I want to parse a text file and count some tokens. The file is read line by line, every line is split into tokens. The tokens are put in a list and are then processed by a method which is counting them. The tokens are stored in a concurrent hashmap with the token as the key and the amount as the value. I also need to sort this for the highest wordcount.
But it looks like I'm missing something, because I get different results on the counting.
private ConcurrentHashMap<String, Integer> wordCount = new ConcurrentHashMap<>();
private ExecutorService executorService = Executors.newFixedThreadPool(4);
private void parseFile(String file) {
try (BufferedReader reader = new BufferedReader(new InputStreamReader(new FileInputStream(file),
StandardCharsets.ISO_8859_1))) {
String line;
ArrayList<String> tokenListForThread;
while ((line = reader.readLine()) != null) {
tokenListForThread = new ArrayList<>();
StringTokenizer st = new StringTokenizer(line, " .,:!?", false);
while (st.hasMoreTokens()) {
tokenListForThread.add(st.nextToken());
}
startThreads(tokenListForThread);
}
reader.close();
executorService.shutdown();
executorService.awaitTermination(Long.MAX_VALUE, TimeUnit.NANOSECONDS);
} catch (Exception e) {
e.printStackTrace();
System.exit(-1);
}
printWordCount();
}
private void startThreads(ArrayList<String> tokenList) {
executorService.execute(() -> countWords(tokenList));
}
private void countWords(ArrayList<String> tokenList) {
for (String token : tokenList) {
int cnt = wordCount.containsKey(token) ? wordCount.get(token) : 0;
wordCount.put(token, cnt + 1);
/*if (wordCount.containsKey(token)){
wordCount.put(token, wordCount.get(token)+ 1 );
} else{
wordCount.putIfAbsent(token, 1);
}*/
}
}
private void printWordCount() {
ArrayList<Integer> results = new ArrayList<>();
for (Map.Entry<String, Integer> entry : wordCount.entrySet()) {
results.add(entry.getValue());
}
results.sort(Comparator.reverseOrder());
for (int i = 0; i < 10; i++) {
Integer tmp = results.get(i);
System.out.println(tmp);
}
}
Where is my mistake and if possible how can I fix it?
Token count incrementation should be atomic, but it's not
int cnt = wordCount.containsKey(token) ? wordCount.get(token) : 0;
wordCount.put(token, cnt + 1);
Two threads with the same tokens' in token list may get the same cnt
simultaneously, then increment it and put back.

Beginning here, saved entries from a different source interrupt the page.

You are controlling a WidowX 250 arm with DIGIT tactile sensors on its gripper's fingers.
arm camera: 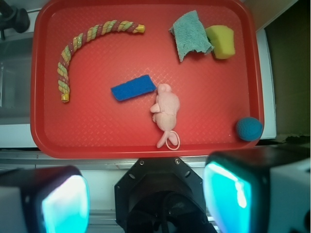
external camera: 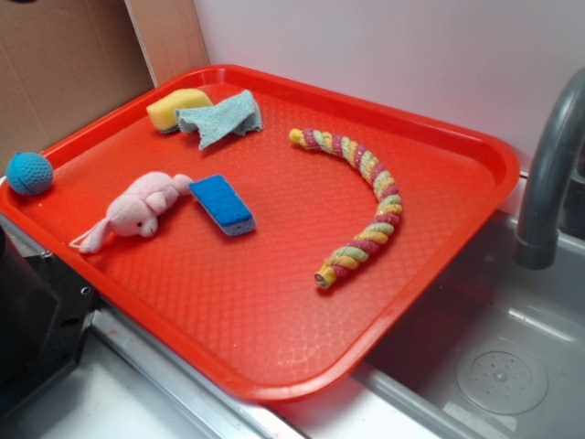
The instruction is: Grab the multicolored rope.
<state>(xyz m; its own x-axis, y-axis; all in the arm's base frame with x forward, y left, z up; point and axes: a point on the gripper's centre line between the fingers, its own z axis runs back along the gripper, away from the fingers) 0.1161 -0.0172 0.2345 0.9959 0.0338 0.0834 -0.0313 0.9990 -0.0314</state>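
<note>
Gripper: seen only in the wrist view, two fingers at the bottom of frame, spread wide apart, nothing between them. It hangs high, outside the near edge of the red tray, roughly over that edge's middle. Not in the exterior view.

Nearest to the gripper on the tray: pink plush toy, with the blue sponge just beside its head. Blue ball sits at the near right corner in the wrist view. Yellow sponge and teal cloth lie touching at the far right corner.

Multicolored rope: far left part of the tray in the wrist view, well apart from everything else. It lies flat in a curve; one leg runs along the left edge, the other bends along the far edge.

Judgement: target lies forward and to the left of the gripper. The grasp should cross the rope's local axis, best at the bend or mid-leg. No obstruction on that path.
</note>
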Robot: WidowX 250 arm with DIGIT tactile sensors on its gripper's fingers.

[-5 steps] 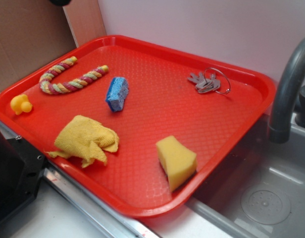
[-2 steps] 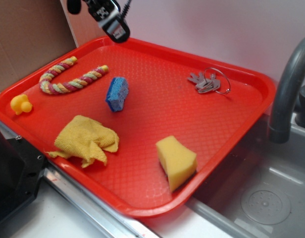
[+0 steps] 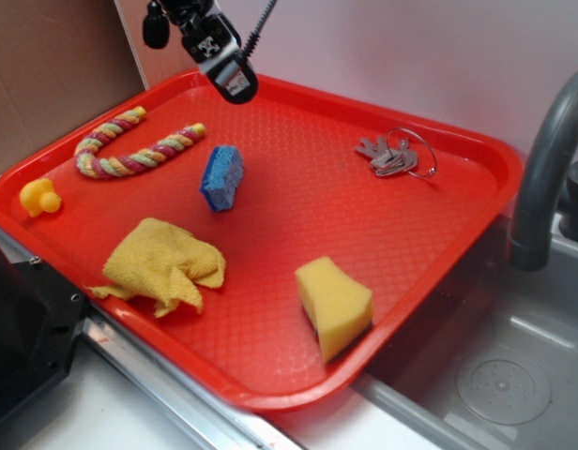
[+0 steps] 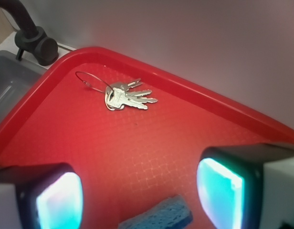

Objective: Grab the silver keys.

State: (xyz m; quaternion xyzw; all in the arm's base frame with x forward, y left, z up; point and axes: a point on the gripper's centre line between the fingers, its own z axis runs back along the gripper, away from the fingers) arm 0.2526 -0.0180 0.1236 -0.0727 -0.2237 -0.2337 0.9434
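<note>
My gripper (image 3: 225, 73) hung above the far-left corner of the red tray (image 3: 270, 398), jaws spread wide and holding nothing; the wrist view showed both pads (image 4: 219, 192) well apart with bare tray between them.

The silver keys (image 3: 390, 157) lay flat near the tray's far-right rim, well apart from me. In the wrist view the silver keys (image 4: 127, 98) were fanned out, blades pointing toward the back rim, with the thin wire ring (image 4: 93, 82) looping off toward the sink side. Nothing touched them, and the tray floor around them was bare.

The blue sponge (image 3: 221, 176) sat between me and the middle of the tray, and showed at the bottom edge of the wrist view. Rope toy (image 3: 131, 144), rubber duck (image 3: 39, 198), yellow cloth (image 3: 163, 262) and yellow sponge (image 3: 334, 304) were all on the near or left side, out of the path. Faucet (image 3: 544, 169) stood just past the tray's right rim.

My read on the step: approach, not yet over the target. I'd travel across at height, clear the blue sponge, and centre the jaws over the thick cluster at the key heads, not the wire. Keys are thin and flat, so I'd go right down to the tray floor and close across the stack's narrow width. Risk: pads skating over the metal, or snagging only the ring.
</note>
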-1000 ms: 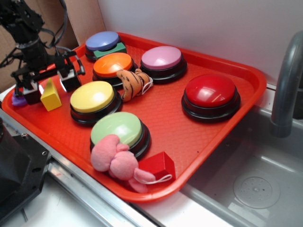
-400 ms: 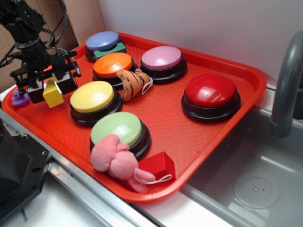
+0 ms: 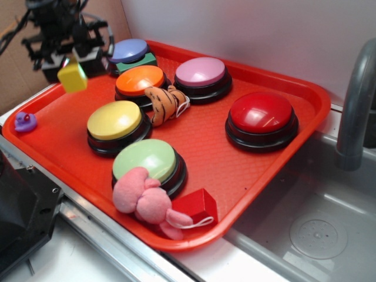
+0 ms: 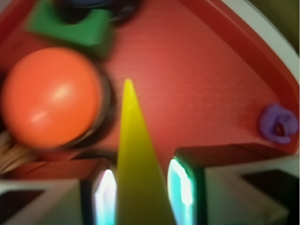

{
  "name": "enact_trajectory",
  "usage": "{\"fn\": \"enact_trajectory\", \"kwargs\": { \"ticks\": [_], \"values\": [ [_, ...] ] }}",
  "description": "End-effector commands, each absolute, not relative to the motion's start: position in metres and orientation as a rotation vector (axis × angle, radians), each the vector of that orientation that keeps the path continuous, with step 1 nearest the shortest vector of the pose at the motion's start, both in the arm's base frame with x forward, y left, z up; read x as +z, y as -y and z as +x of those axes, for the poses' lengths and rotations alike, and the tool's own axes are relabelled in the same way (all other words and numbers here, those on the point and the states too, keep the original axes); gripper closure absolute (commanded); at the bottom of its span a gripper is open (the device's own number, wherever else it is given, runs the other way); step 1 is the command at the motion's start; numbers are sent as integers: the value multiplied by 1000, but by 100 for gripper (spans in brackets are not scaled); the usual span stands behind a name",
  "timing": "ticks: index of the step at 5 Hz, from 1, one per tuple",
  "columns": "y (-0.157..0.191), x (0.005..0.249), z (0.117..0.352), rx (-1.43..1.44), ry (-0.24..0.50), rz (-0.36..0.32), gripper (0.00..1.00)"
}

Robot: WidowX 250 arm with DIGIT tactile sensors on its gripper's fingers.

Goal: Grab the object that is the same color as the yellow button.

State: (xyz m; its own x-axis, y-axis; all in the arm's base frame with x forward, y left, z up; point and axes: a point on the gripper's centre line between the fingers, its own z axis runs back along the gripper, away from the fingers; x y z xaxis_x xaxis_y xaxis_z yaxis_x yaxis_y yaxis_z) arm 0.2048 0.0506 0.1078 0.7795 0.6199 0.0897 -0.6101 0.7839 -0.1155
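Observation:
The small yellow wedge block [image 3: 73, 77] hangs in the air above the far left of the red tray [image 3: 205, 147], held by my gripper [image 3: 67, 59], which is shut on it. In the wrist view the wedge [image 4: 136, 168] stands as a tall yellow point between my two fingers [image 4: 105, 197]. The yellow button [image 3: 114, 120] sits on its black base at the tray's left-middle, below and right of the held wedge.
Orange button [image 3: 140, 80], blue button [image 3: 128, 51] with a green block [image 3: 136, 61], pink button [image 3: 200, 71], red button [image 3: 261, 113], light green button [image 3: 145, 160]. A striped toy [image 3: 167, 101], pink plush [image 3: 147, 200], red block [image 3: 195, 205], purple duck [image 3: 25, 121]. A sink and faucet [image 3: 355, 106] lie at the right.
My gripper closed on the yellow wedge and lifted it up off the tray, moving it up and back. The purple duck is now uncovered.

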Motion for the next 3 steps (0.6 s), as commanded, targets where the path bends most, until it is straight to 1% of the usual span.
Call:
{"fn": "enact_trajectory", "kwargs": {
  "ticks": [1,2,3],
  "values": [
    [-2,164,208,377,126,-165,100],
    [19,167,212,250,102,-231,100],
    [29,154,213,283,126,-222,100]
  ]
}}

Ie total count may be lower than the real one.
To fix it without changing initial approach you may use AtomicInteger
as wordCount
values
wordCount.putIfAbsent(token, new AtomicInteger());
wordCount.get(token).incrementAndGet();
Step 1 In case there is no token
yet, but you are going to add it. Token and zero
count should be put to the map. putIfAbsent
method is atomic, which save you from concurrent issues.
Step 2 Get reference to AtomicInteger
, which corresponds to given token and increment it. This operation is thread save either.